:: What this task involves ::
In the listing that follows, the range to quote begins at the line that has "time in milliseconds" and ends after the line that has "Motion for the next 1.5"; quote it verbatim and add nothing.

:: Provided data ::
----

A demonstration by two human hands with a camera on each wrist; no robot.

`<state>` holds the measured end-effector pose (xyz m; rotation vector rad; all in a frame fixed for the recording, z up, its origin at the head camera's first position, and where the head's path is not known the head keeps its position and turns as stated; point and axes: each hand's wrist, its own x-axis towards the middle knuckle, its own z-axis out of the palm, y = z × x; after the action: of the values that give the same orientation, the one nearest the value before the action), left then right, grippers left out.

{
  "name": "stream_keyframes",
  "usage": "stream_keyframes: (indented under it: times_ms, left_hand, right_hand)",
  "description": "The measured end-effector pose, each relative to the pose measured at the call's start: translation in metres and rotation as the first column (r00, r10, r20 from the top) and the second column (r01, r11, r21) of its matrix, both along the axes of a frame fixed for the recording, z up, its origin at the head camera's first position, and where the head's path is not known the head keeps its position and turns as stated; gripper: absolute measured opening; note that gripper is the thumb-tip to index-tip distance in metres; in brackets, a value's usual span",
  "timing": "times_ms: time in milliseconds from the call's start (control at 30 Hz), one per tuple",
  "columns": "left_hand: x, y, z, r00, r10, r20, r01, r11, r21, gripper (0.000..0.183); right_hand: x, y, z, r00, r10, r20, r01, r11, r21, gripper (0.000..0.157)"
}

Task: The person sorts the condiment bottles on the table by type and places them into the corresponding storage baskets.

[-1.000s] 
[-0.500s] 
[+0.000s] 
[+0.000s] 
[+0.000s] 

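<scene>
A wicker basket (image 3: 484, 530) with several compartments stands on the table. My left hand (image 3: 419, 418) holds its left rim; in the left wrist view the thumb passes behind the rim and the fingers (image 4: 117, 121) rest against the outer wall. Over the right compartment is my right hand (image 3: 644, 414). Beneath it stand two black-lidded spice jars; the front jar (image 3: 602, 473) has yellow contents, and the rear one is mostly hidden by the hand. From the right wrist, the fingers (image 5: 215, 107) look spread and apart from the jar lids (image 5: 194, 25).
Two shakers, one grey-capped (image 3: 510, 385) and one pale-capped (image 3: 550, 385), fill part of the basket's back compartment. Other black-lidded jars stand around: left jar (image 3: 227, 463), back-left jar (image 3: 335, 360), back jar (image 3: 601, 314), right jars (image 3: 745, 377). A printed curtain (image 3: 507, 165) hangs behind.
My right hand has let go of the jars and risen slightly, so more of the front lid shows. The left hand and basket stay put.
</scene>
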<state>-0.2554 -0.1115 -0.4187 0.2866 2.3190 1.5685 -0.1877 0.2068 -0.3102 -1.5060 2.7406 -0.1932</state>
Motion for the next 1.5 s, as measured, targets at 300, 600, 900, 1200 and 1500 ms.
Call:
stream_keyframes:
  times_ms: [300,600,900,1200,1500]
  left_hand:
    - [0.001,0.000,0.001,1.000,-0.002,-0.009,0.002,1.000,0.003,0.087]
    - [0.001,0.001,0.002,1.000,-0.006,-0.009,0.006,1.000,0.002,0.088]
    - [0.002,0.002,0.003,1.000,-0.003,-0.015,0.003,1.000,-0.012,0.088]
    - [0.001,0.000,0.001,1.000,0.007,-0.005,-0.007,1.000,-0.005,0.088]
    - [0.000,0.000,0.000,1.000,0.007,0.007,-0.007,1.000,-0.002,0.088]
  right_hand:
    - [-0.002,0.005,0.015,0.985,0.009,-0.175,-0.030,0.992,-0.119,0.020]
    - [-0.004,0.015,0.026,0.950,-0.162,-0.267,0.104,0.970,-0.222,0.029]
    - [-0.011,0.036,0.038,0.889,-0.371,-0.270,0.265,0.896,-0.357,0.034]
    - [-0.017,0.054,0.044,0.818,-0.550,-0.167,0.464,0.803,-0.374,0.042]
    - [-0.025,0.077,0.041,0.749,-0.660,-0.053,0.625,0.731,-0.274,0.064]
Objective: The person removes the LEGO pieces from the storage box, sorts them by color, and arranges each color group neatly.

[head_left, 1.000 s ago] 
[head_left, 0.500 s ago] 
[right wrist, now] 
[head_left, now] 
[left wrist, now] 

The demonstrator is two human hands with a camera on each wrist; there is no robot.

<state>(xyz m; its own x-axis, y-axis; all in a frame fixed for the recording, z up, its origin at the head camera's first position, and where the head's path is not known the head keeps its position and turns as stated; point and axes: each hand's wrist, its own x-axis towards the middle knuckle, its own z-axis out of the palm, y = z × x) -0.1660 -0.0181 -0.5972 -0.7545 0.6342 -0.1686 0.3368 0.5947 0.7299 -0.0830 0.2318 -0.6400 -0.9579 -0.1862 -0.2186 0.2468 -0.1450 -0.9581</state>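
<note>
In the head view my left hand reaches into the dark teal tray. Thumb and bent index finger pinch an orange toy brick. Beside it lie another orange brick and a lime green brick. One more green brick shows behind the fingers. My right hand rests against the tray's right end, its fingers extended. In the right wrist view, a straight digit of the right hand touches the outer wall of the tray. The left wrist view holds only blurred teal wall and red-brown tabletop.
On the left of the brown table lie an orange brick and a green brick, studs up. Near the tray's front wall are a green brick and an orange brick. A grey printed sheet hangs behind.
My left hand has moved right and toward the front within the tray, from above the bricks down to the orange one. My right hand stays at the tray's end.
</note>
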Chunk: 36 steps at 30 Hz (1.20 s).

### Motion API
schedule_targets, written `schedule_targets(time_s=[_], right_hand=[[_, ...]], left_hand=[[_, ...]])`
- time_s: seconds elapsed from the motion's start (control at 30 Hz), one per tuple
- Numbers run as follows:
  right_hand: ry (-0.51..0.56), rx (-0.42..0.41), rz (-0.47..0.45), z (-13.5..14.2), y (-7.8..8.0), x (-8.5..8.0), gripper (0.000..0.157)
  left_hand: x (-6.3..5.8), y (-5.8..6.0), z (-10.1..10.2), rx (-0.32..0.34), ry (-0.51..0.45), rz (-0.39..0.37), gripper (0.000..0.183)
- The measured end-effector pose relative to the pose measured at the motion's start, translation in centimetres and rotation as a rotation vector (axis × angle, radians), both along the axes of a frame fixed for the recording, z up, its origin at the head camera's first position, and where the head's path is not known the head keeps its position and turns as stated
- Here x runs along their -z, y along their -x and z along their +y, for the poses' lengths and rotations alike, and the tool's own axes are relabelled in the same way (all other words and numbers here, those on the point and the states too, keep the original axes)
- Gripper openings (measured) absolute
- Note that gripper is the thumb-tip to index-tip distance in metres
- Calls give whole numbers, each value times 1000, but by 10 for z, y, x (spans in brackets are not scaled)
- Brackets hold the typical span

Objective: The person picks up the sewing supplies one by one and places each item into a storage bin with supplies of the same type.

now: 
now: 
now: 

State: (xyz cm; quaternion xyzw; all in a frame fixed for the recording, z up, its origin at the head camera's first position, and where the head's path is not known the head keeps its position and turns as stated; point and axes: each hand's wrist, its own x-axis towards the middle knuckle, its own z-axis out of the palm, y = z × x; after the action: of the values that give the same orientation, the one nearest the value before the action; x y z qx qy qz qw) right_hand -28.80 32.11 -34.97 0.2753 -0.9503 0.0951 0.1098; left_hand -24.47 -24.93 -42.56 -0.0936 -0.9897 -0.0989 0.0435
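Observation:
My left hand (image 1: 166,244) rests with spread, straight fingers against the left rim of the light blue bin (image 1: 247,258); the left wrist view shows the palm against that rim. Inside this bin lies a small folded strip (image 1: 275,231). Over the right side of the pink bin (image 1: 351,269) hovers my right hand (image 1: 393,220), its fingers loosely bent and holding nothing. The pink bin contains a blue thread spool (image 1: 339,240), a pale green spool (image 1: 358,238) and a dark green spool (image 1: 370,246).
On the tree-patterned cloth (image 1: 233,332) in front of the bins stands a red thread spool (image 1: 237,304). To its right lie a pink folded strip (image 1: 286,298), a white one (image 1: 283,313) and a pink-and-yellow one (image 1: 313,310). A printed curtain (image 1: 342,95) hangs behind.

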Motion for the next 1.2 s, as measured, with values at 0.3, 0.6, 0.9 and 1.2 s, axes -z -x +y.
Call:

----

:: Problem solution ::
  "timing": "times_ms: time in milliseconds from the call's start (control at 30 Hz), one per tuple",
  "columns": "left_hand: x, y, z, r00, r10, r20, r01, r11, r21, gripper (0.000..0.183); right_hand: x, y, z, r00, r10, r20, r01, r11, r21, gripper (0.000..0.157)"
}

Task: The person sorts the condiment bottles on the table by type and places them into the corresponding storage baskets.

[-1.000s] 
[-0.500s] 
[+0.000s] 
[+0.000s] 
[+0.000s] 

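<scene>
A wicker basket (image 3: 484, 530) with several compartments stands on the table. My left hand (image 3: 419, 418) holds its left rim; in the left wrist view the thumb passes behind the rim and the fingers (image 4: 117, 121) rest against the outer wall. Over the right compartment is my right hand (image 3: 644, 414). Beneath it stand two black-lidded spice jars; the front jar (image 3: 602, 473) has yellow contents, and the rear one is mostly hidden by the hand. From the right wrist, the fingers (image 5: 215, 107) look spread and apart from the jar lids (image 5: 194, 25).
Two shakers, one grey-capped (image 3: 510, 385) and one pale-capped (image 3: 550, 385), fill part of the basket's back compartment. Other black-lidded jars stand around: left jar (image 3: 227, 463), back-left jar (image 3: 335, 360), back jar (image 3: 601, 314), right jars (image 3: 745, 377). A printed curtain (image 3: 507, 165) hangs behind.
My right hand has let go of the jars and risen slightly, so more of the front lid shows. The left hand and basket stay put.
</scene>
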<state>-0.2554 -0.1115 -0.4187 0.2866 2.3190 1.5685 -0.1877 0.2068 -0.3102 -1.5060 2.7406 -0.1932</state>
Motion for the next 1.5 s, as measured, targets at 300, 600, 900, 1200 and 1500 ms.

For this exercise, nothing further remains to be done.